Alright here is my 3 day old sc10. Let me first start out by saying that I have driven a rc car before, lol. This was the first time I have seen something like this happen to me. It was kinda a fluke thing, I was going full speed and hit a old tennis net pole that I didnt see, and I hit it dead on



















For sure I need a new chassis but associated offers too different braces

Either the regular one or the carbon one. If I recall, the graphite parts are more brittle ? Anyone have any other suggestions?

I did get a chance to drive it around though and I am very happy so far, despite the pics above. It was cold outsite and I hit that pole oh so perfect


----------



## tarpon140 (Apr 5, 2006)

There's SC10 parts all over eBay. I cant see your pics, but you should be able to get her fixed at a reasonable price.


----------



## slickrick (Dec 4, 2009)

RPM makes a chassis stiffner / brace that fits over the stock chassis to help keep this from happening.


----------



## Jason Parson (Feb 5, 2010)

hey thanks for the heads up on the rpm brace. I was dreaming up something like that. I did a little bit of googling and also came up with this page

http://www.rctech.net/forum/r-c-ite...my-sc10-chassis-last-nite-made-plate-fix.html

Although I would make mine a little longer though. Anybody else broke their truck like mine?:headknock


----------



## Jason Parson (Feb 5, 2010)

alright I called randys and they have like 4 of those things in stock. I really really wish they would have upsold me when I bought the truck. Would have saved me about 30 bucks and a couple days of frustration. Oh well live and learn.


----------



## slickrick (Dec 4, 2009)

I would get the RPM front arms if they have them. Alot more durable than stock. An another good web site for SC trucks is rcshortcourse.com


----------



## GoFaster (May 4, 2005)

If all you do is thrash your truck, I would get as much rpm stuff on it as possible. Stay away from carbon since it is more brittle like you said. It is lighter, which makes it better for racing.
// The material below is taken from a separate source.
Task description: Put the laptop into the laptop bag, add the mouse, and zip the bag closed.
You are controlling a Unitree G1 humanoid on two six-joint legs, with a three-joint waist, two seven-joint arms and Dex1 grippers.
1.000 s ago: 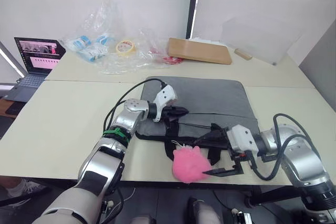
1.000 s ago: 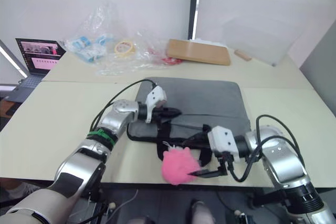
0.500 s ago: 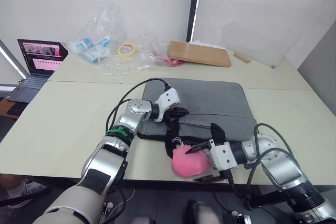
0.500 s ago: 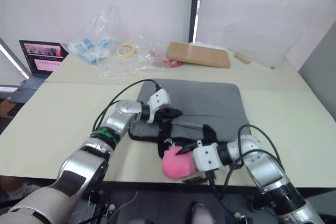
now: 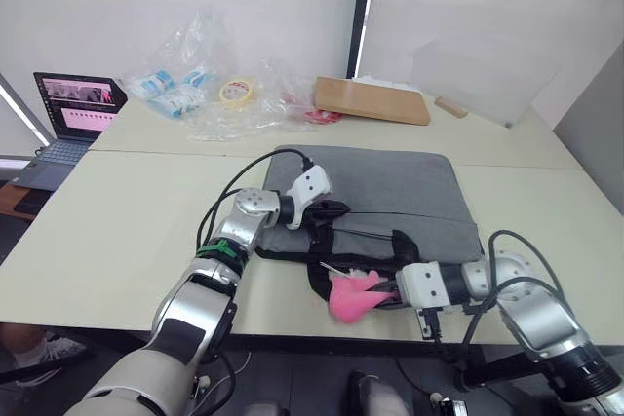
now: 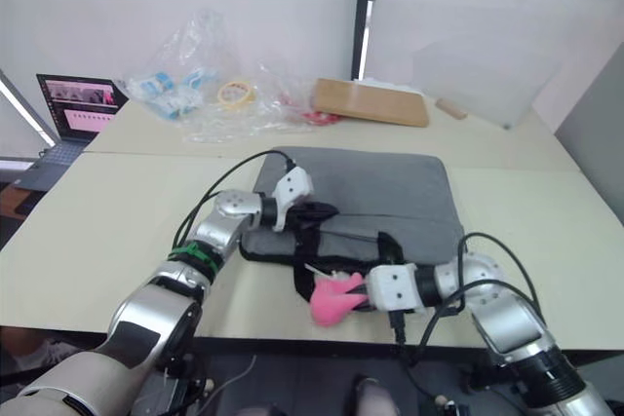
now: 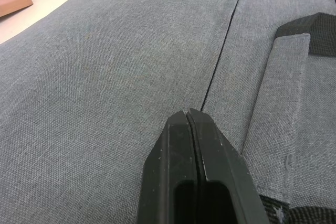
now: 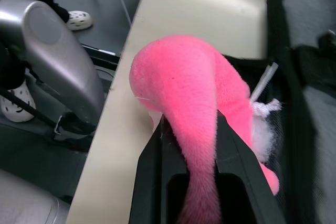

Whatever you do, don't go metal. It is NOT better. It will bend instead of break and your car will be all tweaked.


----------



## Chase4556 (Aug 26, 2008)

Jason Parson said:


> alright I called randys and they have like 4 of those things in stock. I really really wish they would have upsold me when I bought the truck. Would have saved me about 30 bucks and a couple days of frustration. Oh well live and learn.


Usually we tell people about the RPM stuff... ITS GREAT! Cant beat how durable they are, plus you can send them into rpm for replacement if you break them.


----------



## Jason Parson (Feb 5, 2010)

All right, so I got the RPM brace and the arms (broke one of those too lol) She's ready to rip now! My son and I went to the track last sunday and boy it was great. He launched it off the berm into the chain link fence a couple of time and they truck held up great.

Im really happy with the way the truck handles. I went up to 45 wt oil and cut a 1/3 off the big foam batt spacer and moved the battery back some. I do need better tires but was content with the stock ones. Heck I might even try cutting them to get a little more out of them.

Hey chase, did you guys get any other short course tires in the shop yet?


----------



## kstoracing (Oct 30, 2008)

Well, actually if you hit a pole, something is bound to shear or break. May not be the chassis could be screws. Then you have to try and fish those out. Car versus solid cemented object, cars never win.


----------



## Chase4556 (Aug 26, 2008)

Jason Parson said:


> Hey chase, did you guys get any other short course tires in the shop yet?


Yeah we did, I brought in quite a few. We are running low right now, but i'm going to have more in friday.


----------